**ABOUT THIS TASK:** Search the data for the word "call" and copy every line that contains it.
═════ SUPPLIED DATA
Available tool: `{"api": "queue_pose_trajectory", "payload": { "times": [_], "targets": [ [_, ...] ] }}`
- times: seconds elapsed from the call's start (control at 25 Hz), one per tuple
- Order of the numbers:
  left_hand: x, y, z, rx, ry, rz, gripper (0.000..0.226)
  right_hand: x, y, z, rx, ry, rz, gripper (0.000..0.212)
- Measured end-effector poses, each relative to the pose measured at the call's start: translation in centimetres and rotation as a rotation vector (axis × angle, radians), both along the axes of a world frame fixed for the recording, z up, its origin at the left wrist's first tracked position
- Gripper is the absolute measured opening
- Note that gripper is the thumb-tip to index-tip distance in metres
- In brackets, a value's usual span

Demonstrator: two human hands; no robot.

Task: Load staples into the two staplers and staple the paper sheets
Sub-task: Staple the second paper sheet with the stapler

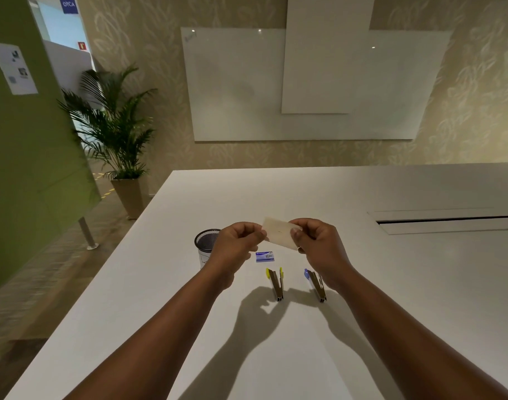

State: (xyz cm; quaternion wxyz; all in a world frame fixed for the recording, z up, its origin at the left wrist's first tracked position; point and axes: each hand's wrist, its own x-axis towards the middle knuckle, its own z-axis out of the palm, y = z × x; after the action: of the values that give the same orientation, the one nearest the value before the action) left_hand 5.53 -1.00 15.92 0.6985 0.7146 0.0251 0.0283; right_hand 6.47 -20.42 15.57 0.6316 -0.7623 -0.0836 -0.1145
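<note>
A white table (160, 284) stands before a patterned wall with a whiteboard (304, 88). Above the table, the left hand (235, 243) and right hand (316, 243) each pinch an end of a small paper sheet (278, 232). Just below that sheet lies a blue staple box (265, 256); nearer the person, the yellow stapler (275, 282) and blue stapler (316, 284) rest opened. Left of the sheet stands a mesh cup (204, 241).

A single wide-angle view from the person's head, looking forward and down along both forearms. The hands (278, 243) sit near the centre, at arm's length. The table (391, 284) fills the lower half; beyond the hands the far wall (149, 30) rises.
</note>
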Motion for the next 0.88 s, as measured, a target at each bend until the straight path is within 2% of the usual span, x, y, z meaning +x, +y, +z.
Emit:
{"api": "queue_pose_trajectory", "payload": {
  "times": [0.12, 0.24, 0.36, 0.52, 0.88],
  "targets": [
    [-0.6, -0.3, 0.0, -0.074, 0.018, 0.013, 0.004, -0.5, -0.1, 0.3, -0.064, 0.014, -0.002, 0.018],
    [-1.0, -0.6, -0.1, -0.205, 0.009, -0.029, 0.020, -1.1, 0.1, 0.4, -0.083, 0.042, 0.069, 0.019],
    [-1.2, -0.7, -0.1, -0.208, -0.045, -0.013, 0.030, -1.6, 0.2, 0.6, -0.012, 0.075, 0.119, 0.022],
    [-1.5, -0.7, -0.2, -0.189, -0.082, 0.064, 0.021, -1.8, 0.4, 0.6, 0.119, 0.141, 0.128, 0.016],
    [-2.3, -0.5, 0.9, -0.412, 0.152, -0.107, 0.022, -2.3, 0.3, 0.5, 0.200, 0.158, 0.152, 0.019]
  ]
}}
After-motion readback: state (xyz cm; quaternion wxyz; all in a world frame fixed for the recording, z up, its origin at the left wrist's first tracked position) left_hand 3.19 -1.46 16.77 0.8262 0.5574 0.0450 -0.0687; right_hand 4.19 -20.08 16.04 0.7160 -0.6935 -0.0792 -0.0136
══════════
**EXERCISE ANSWER:**
- times: seconds elapsed from the call's start (control at 25 Hz), one per tuple
- Measured end-effector poses, each relative to the pose measured at the call's start: translation in centimetres and rotation as a rotation vector (axis × angle, radians), both along the axes of a world frame fixed for the recording, z up, its origin at the left wrist's first tracked position

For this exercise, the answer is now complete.